THE INPUT
........

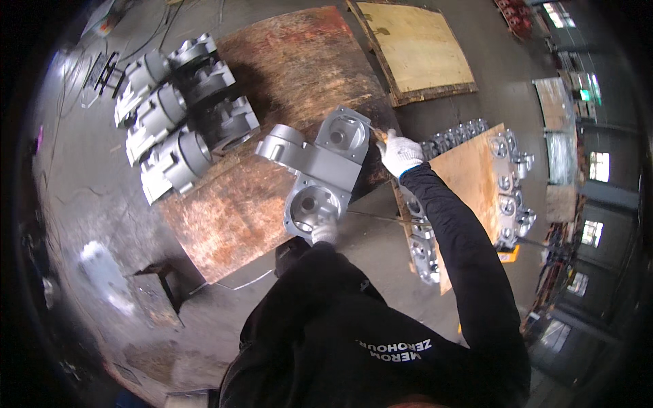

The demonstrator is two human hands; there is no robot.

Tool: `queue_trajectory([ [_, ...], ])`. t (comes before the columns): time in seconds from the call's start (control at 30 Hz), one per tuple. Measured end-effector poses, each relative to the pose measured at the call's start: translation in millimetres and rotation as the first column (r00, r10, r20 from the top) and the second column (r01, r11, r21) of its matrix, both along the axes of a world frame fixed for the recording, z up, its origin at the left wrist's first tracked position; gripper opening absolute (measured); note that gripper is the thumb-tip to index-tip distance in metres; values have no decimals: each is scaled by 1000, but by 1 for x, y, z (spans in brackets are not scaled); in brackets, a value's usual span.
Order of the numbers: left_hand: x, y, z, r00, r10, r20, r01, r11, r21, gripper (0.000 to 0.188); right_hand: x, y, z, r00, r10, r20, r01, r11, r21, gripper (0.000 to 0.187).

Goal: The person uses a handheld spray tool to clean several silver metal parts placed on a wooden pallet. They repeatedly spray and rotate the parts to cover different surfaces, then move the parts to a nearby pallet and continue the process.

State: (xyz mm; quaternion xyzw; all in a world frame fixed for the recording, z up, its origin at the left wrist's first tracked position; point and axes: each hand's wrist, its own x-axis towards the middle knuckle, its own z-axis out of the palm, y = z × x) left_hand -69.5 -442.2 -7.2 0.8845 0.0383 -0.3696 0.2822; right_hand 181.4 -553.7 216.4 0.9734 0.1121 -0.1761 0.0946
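A large grey metal casting [320, 166] with round bores rests tilted on a rusty brown board [272, 68]. My left hand [325, 232], in a white glove, grips the casting's near lower end. My right hand [399, 153], also in a white glove, is at the casting's upper right corner. Its fingers are closed on a small thin tool [377, 134] with a yellowish tip that touches the casting's edge. My black sleeves and sweatshirt fill the lower middle of the view.
Several similar grey castings [177, 115] are stacked at the board's left end. More castings [507, 183] line a plywood pallet [469, 177] on the right. A pale plywood sheet [415, 47] lies at the top. Grey concrete floor [102, 224] lies all around.
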Motion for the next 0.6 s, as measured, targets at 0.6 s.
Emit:
queue_trajectory([
  [0.6, -36, 91, 58, 993, 104, 60, -104, 995, -5, 30, -181, -2, 90, 914, 332, -234, -290, 936, 199, 52],
])
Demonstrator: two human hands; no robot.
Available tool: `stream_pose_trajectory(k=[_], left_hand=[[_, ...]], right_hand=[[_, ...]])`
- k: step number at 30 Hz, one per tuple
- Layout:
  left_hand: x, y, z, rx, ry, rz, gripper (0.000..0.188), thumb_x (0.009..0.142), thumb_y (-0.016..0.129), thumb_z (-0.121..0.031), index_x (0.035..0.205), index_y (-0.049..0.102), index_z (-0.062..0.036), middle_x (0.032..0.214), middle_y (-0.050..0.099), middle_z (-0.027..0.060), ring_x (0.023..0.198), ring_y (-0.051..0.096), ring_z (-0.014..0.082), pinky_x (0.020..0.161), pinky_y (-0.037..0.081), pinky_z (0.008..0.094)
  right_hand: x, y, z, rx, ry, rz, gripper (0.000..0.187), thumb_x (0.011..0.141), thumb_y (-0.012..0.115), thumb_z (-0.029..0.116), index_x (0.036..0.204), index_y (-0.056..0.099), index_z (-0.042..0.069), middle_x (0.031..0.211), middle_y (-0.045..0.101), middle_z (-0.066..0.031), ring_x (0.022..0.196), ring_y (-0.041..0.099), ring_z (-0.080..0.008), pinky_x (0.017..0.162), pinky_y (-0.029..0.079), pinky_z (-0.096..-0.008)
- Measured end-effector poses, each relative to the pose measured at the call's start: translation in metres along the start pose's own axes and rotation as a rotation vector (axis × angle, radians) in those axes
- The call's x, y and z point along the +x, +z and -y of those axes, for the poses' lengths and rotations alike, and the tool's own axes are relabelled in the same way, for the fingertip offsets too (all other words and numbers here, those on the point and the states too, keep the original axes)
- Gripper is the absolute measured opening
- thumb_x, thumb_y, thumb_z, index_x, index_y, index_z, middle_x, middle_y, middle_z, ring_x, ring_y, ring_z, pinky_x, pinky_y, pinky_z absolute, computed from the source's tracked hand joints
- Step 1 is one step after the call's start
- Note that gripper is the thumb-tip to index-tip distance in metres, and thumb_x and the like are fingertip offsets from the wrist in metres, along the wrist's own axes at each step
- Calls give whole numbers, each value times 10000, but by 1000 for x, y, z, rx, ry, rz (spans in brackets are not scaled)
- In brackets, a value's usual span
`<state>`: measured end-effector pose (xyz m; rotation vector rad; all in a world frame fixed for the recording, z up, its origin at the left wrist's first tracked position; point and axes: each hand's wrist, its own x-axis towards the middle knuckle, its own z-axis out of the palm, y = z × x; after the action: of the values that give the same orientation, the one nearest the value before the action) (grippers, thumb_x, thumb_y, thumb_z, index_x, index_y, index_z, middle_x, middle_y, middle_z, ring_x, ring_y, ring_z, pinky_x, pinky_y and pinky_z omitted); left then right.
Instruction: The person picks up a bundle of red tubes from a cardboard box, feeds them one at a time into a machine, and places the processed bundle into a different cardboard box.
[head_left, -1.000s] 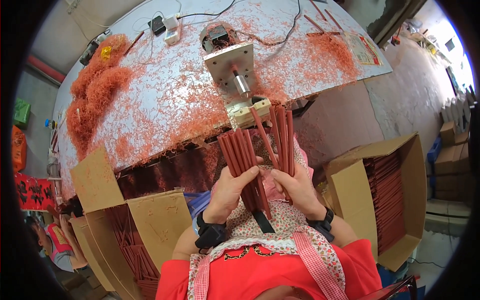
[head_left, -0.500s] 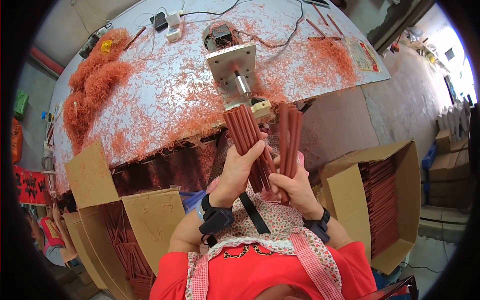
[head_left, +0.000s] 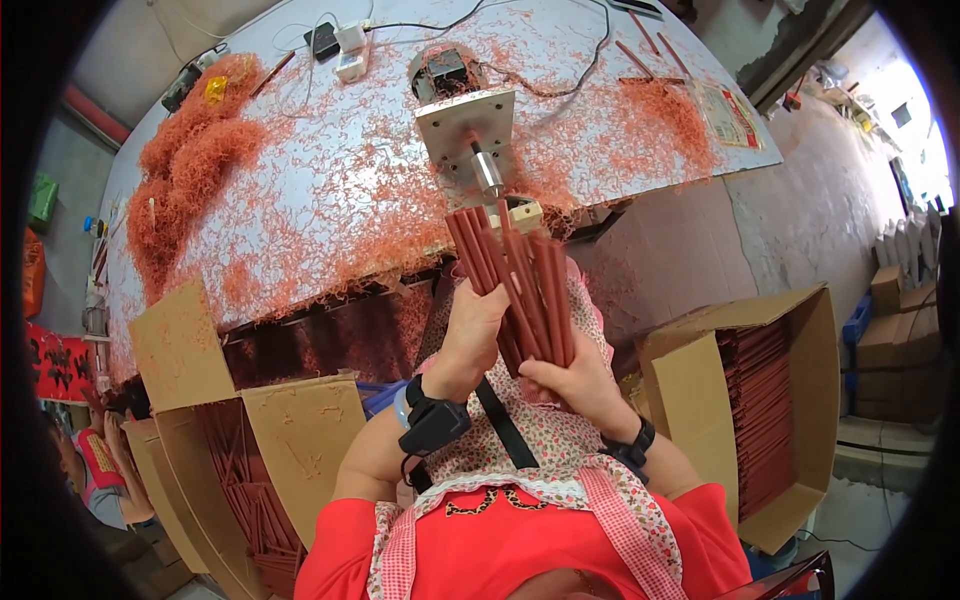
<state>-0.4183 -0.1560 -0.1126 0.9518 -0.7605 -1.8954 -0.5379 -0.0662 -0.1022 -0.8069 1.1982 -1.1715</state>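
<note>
Both my hands grip reddish-brown sticks in front of my apron, just short of the table's front edge. My left hand point(head_left: 472, 335) is wrapped round one bundle of sticks point(head_left: 470, 240), thumb across it. Lower on the right, my right hand point(head_left: 575, 378) is closed round the lower part of a second bundle, whose tops point(head_left: 548, 265) are slightly blurred. The two bundles meet and overlap between my hands. Beyond their upper ends stands a motor point(head_left: 447, 75) with a square metal plate point(head_left: 465, 122) and a steel spindle point(head_left: 487, 172). A pale block point(head_left: 522, 216) sits under the spindle.
Orange-red shavings point(head_left: 205, 150) are heaped on the white table point(head_left: 330, 150) and scattered over it. An open carton point(head_left: 700, 420) of stacked sticks stands at right, another carton point(head_left: 305, 420) with loose sticks at left. Another person point(head_left: 105, 470) is at far left.
My right hand has brought its bundle leftward against the one in my left hand, closing the gap between them. The left hand has barely moved.
</note>
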Motion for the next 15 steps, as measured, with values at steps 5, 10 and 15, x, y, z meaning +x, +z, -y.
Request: stream_pose_trajectory(k=[5,10,15], left_hand=[[-7,6,1,-64,-86,-35,243,875,619,-147,1086,584,-33,955,638,45,830,615,133,740,497,282],[-10,0,3,-4,-139,2,258,865,634,-164,1080,586,-29,932,640,40,800,614,127,719,499,267],[-40,-10,8,-31,-246,29,263,850,659,-185,1045,603,-18,881,644,41,742,609,115,686,492,248]], right_hand=[[-2,-1,-6,-494,-317,-80,443,774,671,56,1182,506,4,835,616,-46,601,545,-74,551,448,-207],[-7,-7,6,-16,69,-44,427,789,652,46,1192,520,-2,828,603,-36,612,541,-64,563,449,-204],[15,-6,28,9,105,43,363,815,624,77,1158,541,-12,744,576,-17,599,533,-58,544,437,-199]])
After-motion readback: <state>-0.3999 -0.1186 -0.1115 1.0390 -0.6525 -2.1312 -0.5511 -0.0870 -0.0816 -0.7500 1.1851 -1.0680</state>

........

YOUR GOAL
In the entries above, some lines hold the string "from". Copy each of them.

RESPONSE BELOW
Tool: `queue_trajectory([ [_, ...], ])`. t (comes before the columns): time in seconds from the call's start (control at 30 Hz), one per tuple. Measured end-effector poses, each relative to the pose measured at the call's start: translation in millimetres and rotation as the first column (r00, r10, r20 from the top) and the second column (r01, r11, r21) of its matrix, both along the axes of a world frame fixed for the recording, z up, its origin at the left wrist's first tracked position; gripper opening absolute (measured); note that gripper is the thumb-tip to index-tip distance in metres; values have no decimals: each is scaled by 1000, but by 1 for x, y, z (spans in brackets are not scaled); in brackets, a value's usual span.
- thumb_x, thumb_y, thumb_z, index_x, index_y, index_z, middle_x, middle_y, middle_z, ring_x, ring_y, ring_z, pinky_x, pinky_y, pinky_z absolute, computed from the source's tracked hand joints
- Note that gripper is the thumb-tip to index-tip distance in metres, and thumb_x and the like are fingertip offsets from the wrist in metres, along the wrist's own axes at each step
Instruction: The person picks up a bundle of red tubes from a cardboard box, feeds them one at a time into a machine, and places the processed bundle into a different cardboard box.

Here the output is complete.